The Harp Concertino is the last of Dohnanyi's concerted works.  It's one
of his most "advanced," leaning more toward Richard Strauss in harmonic
idiom and orchestration than to Brahms, and as such shows the limitations
of that idiom for solo harp music.  It's a lovely piece of music, but the
cello, oboe, flute, and horn take most of the interest away from the harp.
The harp becomes more of an orchestral "color," as it does in composers
like Strauss and Korngold, with surprisingly few opportunities in the
spotlight.  The French apparently understand the harp more than Germans
do.  Especially compared to Ravel's Introduction and Allegro, Dohnanyi's
harp comes off second-best in a contest of non-equals.

The waltz from The Veil of Pierrette claims nothing more than a place at
the table for great light music.  The theater piece (libretto by Schindler)
and the rest of Dohnanyi's incidental music has fallen into oblivion, but
the waltz became one of Dohnanyi's minor hits.  The Strausses, any of them,
would probably have loved to have written it.
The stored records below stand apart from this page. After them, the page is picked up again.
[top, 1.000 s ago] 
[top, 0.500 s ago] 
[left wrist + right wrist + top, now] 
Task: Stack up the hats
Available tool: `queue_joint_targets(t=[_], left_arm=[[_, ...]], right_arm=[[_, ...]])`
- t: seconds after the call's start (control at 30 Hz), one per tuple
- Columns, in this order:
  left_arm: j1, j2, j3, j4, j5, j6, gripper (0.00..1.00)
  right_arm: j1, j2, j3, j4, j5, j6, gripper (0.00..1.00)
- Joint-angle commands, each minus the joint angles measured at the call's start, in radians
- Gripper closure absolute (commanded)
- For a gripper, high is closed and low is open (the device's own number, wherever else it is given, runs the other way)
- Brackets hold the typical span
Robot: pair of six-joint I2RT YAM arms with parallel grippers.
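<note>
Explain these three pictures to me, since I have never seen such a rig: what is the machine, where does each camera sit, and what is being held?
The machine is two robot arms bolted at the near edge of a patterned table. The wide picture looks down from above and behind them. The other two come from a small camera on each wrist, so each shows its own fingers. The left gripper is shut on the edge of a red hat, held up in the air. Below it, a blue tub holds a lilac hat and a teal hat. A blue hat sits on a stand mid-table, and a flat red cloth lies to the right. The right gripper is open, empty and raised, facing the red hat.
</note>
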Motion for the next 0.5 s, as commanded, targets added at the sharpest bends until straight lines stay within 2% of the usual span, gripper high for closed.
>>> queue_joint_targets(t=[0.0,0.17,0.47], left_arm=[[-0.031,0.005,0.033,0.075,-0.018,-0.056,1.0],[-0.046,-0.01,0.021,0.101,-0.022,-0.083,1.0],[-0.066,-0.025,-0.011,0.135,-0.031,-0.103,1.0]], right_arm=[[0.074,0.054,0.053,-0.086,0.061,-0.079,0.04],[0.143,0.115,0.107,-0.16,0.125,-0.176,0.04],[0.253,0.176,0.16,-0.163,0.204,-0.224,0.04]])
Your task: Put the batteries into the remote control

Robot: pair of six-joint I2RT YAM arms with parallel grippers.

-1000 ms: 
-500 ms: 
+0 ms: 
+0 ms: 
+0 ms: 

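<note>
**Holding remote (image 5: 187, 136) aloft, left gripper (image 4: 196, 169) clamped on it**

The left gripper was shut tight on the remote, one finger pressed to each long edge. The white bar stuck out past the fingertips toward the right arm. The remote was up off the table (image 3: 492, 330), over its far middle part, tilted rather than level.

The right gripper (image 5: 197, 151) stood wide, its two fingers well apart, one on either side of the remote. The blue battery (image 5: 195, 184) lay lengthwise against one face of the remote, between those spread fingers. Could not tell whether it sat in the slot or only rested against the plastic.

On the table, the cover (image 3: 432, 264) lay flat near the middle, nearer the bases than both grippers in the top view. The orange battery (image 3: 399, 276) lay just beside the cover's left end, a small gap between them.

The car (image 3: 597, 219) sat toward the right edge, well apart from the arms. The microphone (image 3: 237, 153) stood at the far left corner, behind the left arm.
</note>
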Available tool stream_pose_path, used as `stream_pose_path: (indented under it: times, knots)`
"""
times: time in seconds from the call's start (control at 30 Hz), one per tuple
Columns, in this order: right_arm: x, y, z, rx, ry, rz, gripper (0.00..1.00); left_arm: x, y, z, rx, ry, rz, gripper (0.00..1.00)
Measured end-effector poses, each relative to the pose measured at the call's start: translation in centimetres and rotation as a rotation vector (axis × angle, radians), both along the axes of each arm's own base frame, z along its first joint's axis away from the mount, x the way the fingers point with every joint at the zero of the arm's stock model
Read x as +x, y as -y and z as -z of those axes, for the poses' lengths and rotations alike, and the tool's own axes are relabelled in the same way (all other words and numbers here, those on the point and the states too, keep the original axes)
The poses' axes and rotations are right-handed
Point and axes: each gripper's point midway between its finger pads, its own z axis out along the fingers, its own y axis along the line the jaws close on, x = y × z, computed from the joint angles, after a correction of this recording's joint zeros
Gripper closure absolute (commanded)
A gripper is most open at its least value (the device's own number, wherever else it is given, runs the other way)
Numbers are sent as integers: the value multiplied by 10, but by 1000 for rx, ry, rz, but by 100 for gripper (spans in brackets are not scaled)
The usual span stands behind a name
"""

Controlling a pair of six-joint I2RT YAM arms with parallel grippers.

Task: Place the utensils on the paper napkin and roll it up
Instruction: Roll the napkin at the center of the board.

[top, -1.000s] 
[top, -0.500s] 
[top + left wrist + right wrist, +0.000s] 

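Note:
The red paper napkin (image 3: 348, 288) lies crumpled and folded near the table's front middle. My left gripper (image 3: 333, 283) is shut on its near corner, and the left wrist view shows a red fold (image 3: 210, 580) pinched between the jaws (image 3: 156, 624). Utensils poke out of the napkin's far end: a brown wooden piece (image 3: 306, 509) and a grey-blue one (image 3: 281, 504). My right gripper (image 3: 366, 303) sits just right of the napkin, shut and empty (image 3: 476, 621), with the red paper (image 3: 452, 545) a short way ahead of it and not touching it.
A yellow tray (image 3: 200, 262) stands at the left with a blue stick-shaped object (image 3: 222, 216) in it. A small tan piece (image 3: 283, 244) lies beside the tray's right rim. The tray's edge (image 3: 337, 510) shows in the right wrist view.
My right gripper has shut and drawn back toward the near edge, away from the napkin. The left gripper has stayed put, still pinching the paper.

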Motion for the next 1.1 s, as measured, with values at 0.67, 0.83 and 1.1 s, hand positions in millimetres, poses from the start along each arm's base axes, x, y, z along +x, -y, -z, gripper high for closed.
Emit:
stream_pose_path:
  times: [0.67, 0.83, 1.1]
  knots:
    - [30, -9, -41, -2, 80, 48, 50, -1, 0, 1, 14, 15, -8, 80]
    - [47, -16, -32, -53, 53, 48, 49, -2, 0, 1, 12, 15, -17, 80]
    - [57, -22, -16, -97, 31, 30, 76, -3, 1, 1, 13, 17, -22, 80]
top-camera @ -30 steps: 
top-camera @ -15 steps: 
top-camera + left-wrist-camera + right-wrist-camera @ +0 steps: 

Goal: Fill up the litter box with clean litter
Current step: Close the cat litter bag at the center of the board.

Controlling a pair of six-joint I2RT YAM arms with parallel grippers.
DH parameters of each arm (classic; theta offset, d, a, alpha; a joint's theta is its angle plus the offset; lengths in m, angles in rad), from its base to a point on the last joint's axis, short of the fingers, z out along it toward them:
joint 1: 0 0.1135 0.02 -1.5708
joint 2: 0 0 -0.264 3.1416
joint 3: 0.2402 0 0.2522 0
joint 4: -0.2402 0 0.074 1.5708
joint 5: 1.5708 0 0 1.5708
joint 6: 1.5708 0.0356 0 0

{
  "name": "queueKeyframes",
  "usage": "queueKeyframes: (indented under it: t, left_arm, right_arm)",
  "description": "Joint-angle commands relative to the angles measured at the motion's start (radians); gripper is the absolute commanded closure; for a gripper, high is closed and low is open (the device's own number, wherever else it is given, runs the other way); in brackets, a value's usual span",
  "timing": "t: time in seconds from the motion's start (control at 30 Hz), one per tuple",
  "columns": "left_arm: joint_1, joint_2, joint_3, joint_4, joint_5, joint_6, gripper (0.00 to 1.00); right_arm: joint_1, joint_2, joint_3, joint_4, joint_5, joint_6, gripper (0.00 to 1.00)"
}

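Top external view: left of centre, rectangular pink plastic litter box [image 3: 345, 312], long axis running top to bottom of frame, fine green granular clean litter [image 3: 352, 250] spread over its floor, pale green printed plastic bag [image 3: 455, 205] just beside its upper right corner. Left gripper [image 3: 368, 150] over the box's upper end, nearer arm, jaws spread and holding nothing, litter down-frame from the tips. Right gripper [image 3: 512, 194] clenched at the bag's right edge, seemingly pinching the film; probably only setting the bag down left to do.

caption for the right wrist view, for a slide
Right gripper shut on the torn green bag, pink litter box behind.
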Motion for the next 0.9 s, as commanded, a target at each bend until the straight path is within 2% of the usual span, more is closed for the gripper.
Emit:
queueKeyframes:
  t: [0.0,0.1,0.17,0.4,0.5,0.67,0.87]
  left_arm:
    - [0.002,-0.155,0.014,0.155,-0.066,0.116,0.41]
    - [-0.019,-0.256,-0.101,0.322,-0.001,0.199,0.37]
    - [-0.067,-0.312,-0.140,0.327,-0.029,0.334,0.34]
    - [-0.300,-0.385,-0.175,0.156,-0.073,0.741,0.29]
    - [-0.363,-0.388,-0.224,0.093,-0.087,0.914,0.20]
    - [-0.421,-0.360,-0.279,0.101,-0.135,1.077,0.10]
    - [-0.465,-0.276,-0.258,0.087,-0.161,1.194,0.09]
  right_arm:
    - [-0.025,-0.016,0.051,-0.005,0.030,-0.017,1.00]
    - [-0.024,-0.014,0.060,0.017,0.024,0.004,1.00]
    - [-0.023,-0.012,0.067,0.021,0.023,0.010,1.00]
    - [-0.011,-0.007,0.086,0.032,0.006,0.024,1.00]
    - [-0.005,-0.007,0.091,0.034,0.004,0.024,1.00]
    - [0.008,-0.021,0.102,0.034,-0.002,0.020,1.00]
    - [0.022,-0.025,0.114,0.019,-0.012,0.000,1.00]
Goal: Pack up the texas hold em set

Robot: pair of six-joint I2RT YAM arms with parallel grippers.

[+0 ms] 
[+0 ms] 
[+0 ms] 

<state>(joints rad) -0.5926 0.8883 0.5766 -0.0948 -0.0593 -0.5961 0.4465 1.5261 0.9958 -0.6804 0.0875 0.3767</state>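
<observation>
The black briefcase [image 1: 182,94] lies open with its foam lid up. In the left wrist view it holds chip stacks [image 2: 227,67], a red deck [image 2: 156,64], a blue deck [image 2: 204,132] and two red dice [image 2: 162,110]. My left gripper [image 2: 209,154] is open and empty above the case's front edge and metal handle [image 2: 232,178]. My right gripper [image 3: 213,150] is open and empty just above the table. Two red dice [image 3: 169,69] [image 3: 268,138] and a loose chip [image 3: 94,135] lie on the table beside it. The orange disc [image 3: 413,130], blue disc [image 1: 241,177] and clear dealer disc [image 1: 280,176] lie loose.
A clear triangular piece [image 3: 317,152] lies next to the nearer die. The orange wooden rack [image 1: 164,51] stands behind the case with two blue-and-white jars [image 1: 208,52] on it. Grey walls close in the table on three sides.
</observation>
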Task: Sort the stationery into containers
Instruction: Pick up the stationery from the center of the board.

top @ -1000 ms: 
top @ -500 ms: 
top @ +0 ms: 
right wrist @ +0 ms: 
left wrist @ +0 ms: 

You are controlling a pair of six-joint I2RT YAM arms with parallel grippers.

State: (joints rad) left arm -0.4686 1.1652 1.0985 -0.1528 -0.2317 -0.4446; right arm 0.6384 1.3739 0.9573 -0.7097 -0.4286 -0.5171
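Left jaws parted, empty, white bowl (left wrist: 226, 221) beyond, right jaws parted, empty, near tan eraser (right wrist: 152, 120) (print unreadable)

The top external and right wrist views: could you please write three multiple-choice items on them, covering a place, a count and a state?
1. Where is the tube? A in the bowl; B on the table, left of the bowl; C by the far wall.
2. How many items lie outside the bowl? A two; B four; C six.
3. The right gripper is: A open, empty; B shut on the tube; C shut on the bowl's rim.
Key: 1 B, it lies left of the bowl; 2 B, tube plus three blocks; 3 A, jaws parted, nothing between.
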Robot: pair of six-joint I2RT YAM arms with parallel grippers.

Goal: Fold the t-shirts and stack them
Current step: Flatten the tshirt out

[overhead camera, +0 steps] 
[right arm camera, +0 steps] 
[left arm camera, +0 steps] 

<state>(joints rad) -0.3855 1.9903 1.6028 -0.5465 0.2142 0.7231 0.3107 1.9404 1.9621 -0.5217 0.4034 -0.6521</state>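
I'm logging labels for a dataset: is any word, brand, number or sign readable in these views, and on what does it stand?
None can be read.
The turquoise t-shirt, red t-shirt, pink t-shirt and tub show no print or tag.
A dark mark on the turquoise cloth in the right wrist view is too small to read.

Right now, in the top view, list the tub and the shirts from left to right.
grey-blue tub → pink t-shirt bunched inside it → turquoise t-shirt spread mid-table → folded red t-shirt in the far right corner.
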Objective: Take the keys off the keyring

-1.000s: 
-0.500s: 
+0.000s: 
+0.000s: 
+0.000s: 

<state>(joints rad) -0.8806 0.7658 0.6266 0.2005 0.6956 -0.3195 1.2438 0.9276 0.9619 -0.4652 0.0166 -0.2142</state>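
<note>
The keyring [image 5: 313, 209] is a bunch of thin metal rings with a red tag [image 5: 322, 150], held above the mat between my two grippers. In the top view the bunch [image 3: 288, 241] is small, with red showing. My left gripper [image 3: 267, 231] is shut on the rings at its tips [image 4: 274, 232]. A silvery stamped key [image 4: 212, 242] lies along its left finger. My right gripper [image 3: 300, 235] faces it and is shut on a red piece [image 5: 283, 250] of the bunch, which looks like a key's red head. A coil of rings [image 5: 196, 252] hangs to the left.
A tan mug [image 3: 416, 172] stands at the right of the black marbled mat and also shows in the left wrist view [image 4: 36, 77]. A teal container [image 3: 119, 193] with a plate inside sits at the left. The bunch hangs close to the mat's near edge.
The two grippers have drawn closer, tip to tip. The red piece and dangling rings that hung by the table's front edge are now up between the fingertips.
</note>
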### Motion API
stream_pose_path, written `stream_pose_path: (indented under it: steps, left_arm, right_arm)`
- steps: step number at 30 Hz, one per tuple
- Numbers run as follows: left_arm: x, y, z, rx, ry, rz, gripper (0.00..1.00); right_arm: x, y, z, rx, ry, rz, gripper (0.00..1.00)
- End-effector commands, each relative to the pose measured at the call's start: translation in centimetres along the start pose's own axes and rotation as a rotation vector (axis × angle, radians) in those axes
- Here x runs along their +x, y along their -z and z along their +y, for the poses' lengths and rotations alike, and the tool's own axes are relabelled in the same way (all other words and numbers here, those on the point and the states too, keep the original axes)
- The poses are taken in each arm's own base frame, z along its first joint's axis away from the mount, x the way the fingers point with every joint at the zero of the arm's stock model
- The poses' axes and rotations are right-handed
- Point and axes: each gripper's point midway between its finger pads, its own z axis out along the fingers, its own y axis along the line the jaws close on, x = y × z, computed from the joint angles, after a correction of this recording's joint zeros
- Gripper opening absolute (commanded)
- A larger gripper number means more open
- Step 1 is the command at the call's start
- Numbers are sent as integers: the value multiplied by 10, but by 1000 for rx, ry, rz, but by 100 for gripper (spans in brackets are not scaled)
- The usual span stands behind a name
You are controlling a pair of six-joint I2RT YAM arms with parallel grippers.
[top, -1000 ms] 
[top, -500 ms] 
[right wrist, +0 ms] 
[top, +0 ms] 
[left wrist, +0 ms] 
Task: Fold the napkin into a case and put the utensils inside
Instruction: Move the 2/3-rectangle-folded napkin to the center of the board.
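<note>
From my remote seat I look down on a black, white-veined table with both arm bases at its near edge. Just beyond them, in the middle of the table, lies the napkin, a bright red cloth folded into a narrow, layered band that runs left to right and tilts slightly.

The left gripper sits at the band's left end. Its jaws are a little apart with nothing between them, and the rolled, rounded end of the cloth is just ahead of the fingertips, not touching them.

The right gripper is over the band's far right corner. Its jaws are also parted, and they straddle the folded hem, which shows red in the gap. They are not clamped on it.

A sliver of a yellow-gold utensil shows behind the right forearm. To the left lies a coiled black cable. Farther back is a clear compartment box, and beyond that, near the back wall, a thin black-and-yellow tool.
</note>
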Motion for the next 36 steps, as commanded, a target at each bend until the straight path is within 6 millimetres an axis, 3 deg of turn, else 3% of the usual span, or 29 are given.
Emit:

However, the major work here, the second violin concerto, leaves all
of this behind.  Dohnanyi writes at the top of his game and brings off
a work impressive in its symphonic architecture.  In a piece filled
with unusual features, the omission of orchestral violins may be one
of the oddest.  Apparently, the composer was struck by the thought of a
single violinist on stage.  On the other hand, you don't miss the other
violins.  The limitation becomes an opportunity.  Dohnanyi creates a
darker-than-usual sound without thickness and finds unusual ways to leaven
the sound, including extensive use of the harp and more bare textures, with
the high winds combined with low strings.  The first movement contains many
motives, mostly combined in first subject group and second subject group.
A fanfare motive will have great consequences later on.  Much of the
development consists of an extensive fugato, which may or may not derive
from the first subject group (without a score I can't say for sure) and
which seamlessly leads back to a recapitulation.  The second movement,
a brief, impish scherzo, picks its way through some head-snapping chord
progressions, in a turn-of-the-century way, but at a high level of
inspiration.  The slow movement is for me the hardest to get.  There
are some gorgeous passages but some dead wood as well.  For me, the
most remarkable passage, a transition to the third movement, a kind of
accompanied cadenza which recapitulates the fanfare idea from the first
subject group of the first movement and adumbrates the main theme of the
rondo-finale (itself derived from the first-movement fugato), raises the
musical level back to its former glory.  From there on, the composer bounds
to the end, with one more surprise up his sleeve:  another accompanied
cadenza, this time with four horns.

I have another performance of this:  violinist Mark Kaplan and conductor
Lawrence Foster on Koch.  They do a great job, but so do Graham and Farrer.
There's little to prefer one over the other.  They differ slightly in that
Kaplan and Foster give the concerto more weight, whereas Graham and Foster
sing more sweetly.  ASV's recorded sound is a bit bright, but acceptable.